▶ **Task to complete**: Your answer should be a single number: the count of lines in the material below that hold "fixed".

___ Dataset section

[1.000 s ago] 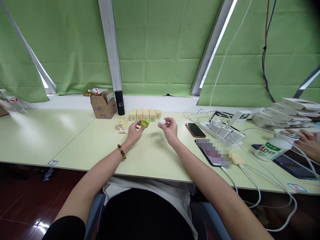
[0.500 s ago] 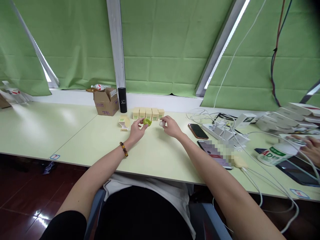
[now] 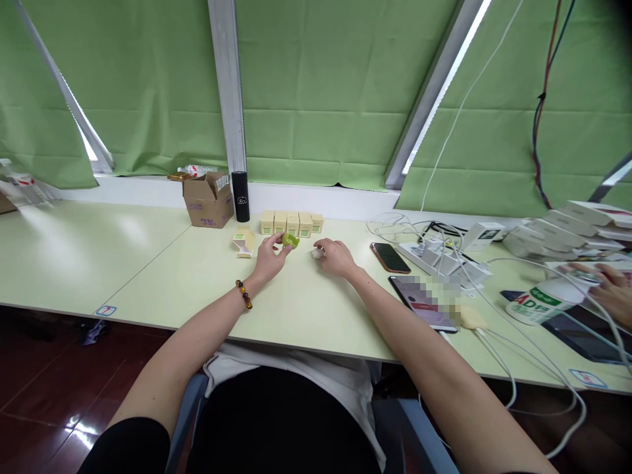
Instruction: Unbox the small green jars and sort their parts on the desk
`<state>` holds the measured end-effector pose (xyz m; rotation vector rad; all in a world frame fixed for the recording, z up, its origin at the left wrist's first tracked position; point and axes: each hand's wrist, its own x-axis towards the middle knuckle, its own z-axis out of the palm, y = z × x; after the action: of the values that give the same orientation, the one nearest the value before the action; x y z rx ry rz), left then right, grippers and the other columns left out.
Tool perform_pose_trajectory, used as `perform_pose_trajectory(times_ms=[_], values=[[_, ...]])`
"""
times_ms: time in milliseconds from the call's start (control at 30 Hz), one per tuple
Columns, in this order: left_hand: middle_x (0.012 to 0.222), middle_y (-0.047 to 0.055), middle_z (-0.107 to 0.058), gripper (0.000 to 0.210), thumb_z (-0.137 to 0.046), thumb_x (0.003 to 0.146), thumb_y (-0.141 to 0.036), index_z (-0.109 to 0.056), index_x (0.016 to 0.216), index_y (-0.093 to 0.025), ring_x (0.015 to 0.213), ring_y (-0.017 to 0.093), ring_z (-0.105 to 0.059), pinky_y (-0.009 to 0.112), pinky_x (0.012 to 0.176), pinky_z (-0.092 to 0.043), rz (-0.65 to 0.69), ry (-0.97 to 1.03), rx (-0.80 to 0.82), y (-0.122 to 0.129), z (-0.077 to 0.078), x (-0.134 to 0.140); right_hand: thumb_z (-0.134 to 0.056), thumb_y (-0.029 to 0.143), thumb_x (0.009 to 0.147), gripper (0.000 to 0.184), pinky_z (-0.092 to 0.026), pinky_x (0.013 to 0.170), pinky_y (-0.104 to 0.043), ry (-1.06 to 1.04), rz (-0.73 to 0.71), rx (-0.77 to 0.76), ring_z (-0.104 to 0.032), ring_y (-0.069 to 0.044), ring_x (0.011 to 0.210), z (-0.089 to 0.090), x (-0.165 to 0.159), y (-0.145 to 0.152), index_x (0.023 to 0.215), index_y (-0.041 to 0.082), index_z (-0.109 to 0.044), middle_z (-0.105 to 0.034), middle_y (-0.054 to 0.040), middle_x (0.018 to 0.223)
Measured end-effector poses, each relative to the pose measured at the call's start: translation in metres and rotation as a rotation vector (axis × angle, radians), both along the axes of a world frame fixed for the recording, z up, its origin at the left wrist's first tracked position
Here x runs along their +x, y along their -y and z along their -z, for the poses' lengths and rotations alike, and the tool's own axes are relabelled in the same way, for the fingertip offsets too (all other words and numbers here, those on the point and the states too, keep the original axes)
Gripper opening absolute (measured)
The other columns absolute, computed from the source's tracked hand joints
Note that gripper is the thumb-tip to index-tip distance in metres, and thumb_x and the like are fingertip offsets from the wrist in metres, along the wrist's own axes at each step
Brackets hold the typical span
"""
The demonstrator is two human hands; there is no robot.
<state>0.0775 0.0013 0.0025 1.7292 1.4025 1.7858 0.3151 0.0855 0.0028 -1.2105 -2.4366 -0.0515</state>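
My left hand (image 3: 270,257) pinches a small yellow-green round piece (image 3: 291,241) between thumb and fingers, a little above the table. My right hand (image 3: 336,257) is closed on a small white piece (image 3: 317,253), low over the table; its kind is too small to make out. Behind my hands stands a row of several small pale yellow boxes (image 3: 292,224). An opened pale yellow box (image 3: 243,243) with its flap out lies to the left of my left hand.
A cardboard box (image 3: 208,204) and a black tumbler (image 3: 241,197) stand at the back left. On the right lie a phone (image 3: 390,257), a tablet (image 3: 419,304), and a power strip (image 3: 439,260) with tangled cables. Another person's hand (image 3: 617,289) is by a white bottle (image 3: 546,299).
My right hand has come down slightly toward the table with the white piece. My left hand stays nearly in place, holding the yellow-green piece.
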Motion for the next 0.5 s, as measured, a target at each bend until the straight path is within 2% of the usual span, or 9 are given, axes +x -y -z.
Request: perform_pose_trajectory(times_ms=[167,333,500], values=[[0.121,0.013,-0.074,0.042,-0.08,0.088,-0.032,-0.071,0.128,-0.02,0.112,0.025,-0.069,0.039,0.092,-0.055,0.008,0.004,-0.015,0.001,-0.001,-0.001,-0.062,0.002,0.074,0.055,-0.044,0.11,-0.044,-0.022,0.005,0.013,-0.07,-0.025,0.11,0.002,0.0,0.003,0.126,0.02,-0.063,-0.073,-0.0088,0.127],[0.121,0.012,-0.074,0.044,-0.081,0.086,-0.031,-0.071,0.128,-0.022,0.111,0.025,-0.069,0.038,0.091,-0.055,0.037,0.019,-0.008,-0.001,0.0,-0.002,-0.062,0.001,0.073,0.056,-0.046,0.109,-0.047,-0.084,-0.01,0.053,-0.069,-0.028,0.113,-0.002,0.003,0.003,0.126,0.02,-0.062,-0.072,-0.0091,0.128],[0.124,0.012,-0.074,0.045,-0.081,0.084,-0.03,-0.07,0.128,-0.022,0.112,0.025,-0.068,0.038,0.091,-0.054,0.109,0.045,0.046,-0.001,0.001,-0.002,-0.059,0.005,0.076,0.049,-0.051,0.104,-0.053,-0.345,-0.031,0.161,-0.067,-0.032,0.116,-0.018,-0.005,0.021,0.122,0.022,-0.062,-0.072,-0.01,0.123]])
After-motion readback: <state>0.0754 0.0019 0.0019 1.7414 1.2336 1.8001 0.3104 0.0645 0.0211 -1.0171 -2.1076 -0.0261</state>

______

▶ **Answer to this exercise**: 2